◆ ABOUT THIS EXERCISE: Find the string "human" in the entries and copy each line that has it.

═════ DATA IN THIS EXERCISE

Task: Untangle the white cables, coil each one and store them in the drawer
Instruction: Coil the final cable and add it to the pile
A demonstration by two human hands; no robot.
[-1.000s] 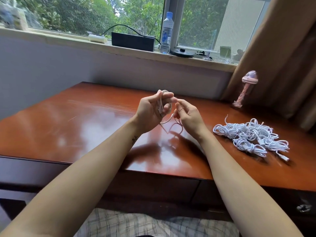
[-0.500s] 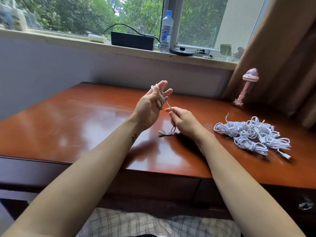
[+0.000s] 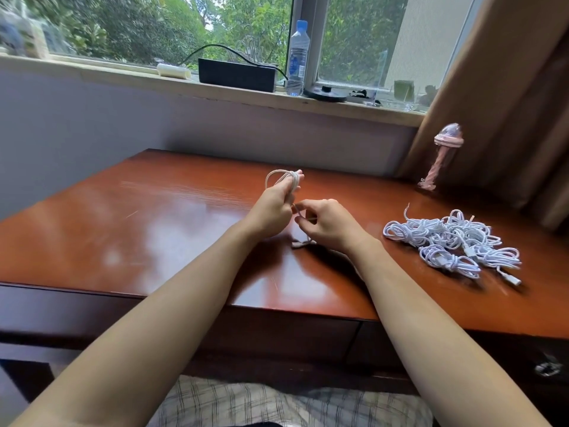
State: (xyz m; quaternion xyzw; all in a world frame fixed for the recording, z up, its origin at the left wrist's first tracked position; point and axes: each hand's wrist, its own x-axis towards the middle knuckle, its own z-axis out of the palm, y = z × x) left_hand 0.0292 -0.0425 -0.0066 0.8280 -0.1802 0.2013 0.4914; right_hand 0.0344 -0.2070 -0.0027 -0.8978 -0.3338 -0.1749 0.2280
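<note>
At mid-frame, above the counter (image 3: pixel 154 229), the left hand (image 3: pixel 272 211) holds a white cable (image 3: pixel 278 175) looped round its raised fingers, its grip closed on the coil. Just right of it, the right hand (image 3: pixel 331 224) pinches the trailing strand, whose end touches the wood. At right, well apart, the cable pile (image 3: pixel 452 241) lies between the front edge and a pink bottle (image 3: pixel 443 158). Polished wood spreads wide toward the left edge.

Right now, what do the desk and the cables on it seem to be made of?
Desk: likely wood or veneer, glossy varnish; it reflects light like a mirror. Cables: white, smooth sheath, probably plastic or rubber; they bend in soft loops.
</note>
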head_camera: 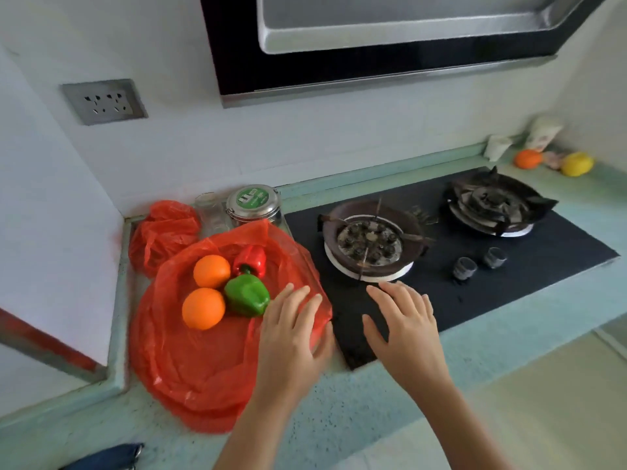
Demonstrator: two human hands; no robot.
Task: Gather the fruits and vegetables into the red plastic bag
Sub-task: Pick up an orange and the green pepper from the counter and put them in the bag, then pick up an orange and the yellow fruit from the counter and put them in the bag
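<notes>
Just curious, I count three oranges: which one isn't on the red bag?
The far-right orange on the counter corner, beside the yellow fruit. The upper orange and lower orange lie on the red bag.

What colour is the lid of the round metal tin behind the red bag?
Green, with white markings; the tin shows in the head view, the only one.

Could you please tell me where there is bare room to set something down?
Free: the counter strip in front of the hob, right of the red bag. Crowded: the back corner, with tin, jar and second bag.
</notes>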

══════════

◆ PROBLEM SOLUTION:
A demonstration by two human hands; no robot.
Demonstrator: two human hands; no robot.

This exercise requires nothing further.